News organisations and press clubs have stepped up security measures to protect themselves from a wave attacks against targets of all kinds in which at least 20 people have been killed. People entering the headquarters of most newspapers and the national press club in Dhaka now have to pass through metal detectors. Protective measures have been installed in some press premises in the southern city of Chittagong. Some newspaper editors, such as the managing editor of the independent daily Janakantha, now have private security.
Dainik Sangbad executive editor Manjurul Ahsan Bulbul confirmed that he was now taking extra precautions when he went out. A Prothom Alo journalist said measures had been taken against a possible attack.
The police have offered protection in some cases, but newspaper executives and editors usually turned it down on the grounds that it offered no guarantees. Just a few policemen with old rifles have been stationed outside a small number of newspapers and press clubs.
The secret services meanwhile continue to harass publications that carry embarrassing reports. On 22 December, for example, the National Security Intelligence chief summoned the editors of the private press agency BDNEWS after it revealed that the phones of some of the leaders of the ruling Islamist party Jamaat-e-Islami were being tapped.
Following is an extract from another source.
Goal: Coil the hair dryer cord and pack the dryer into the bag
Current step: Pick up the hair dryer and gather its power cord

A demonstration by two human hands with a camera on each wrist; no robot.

Since 2001, Prime Minister Khaleda Zia’s government has tried to gag the press in order to play down the rise of armed Islamist groups. In 2003, after a series of press reports about growing religious intolerance, Zia accused journalists of trying to damage Bangladesh’s image at home and abroad by publishing false information.
Several journalists, including former Reporters Without Borders correspondent Saleem Samad, were imprisoned in 2002 for writing about the emergence of jihadism. The same year, then interior minister Altaf Hossain Chowdhury had a Reuters stringer arrested and tortured for reporting in a dispatch that a group linked to Al Qaeda could have been to blame for a cinema bombing.
In 2002, journalist and human rights activist Shahriar Kabir was the target of a smear campaign by several political parties - some of them in the government - in which he was branded as a “traitor” to Islam. One person was killed by Islamists during a demonstration in Chittagong against the release of a journalist. The authorities did nothing at the time to stop murderous appeals.
The authorities have also taken measures against foreign news media that tackled this subject. Distribution of the April 2002 issue of the Far Eastern Economic Review was, for example, banned because it contained a report about Bangladesh entitled “A cocoon of terror.”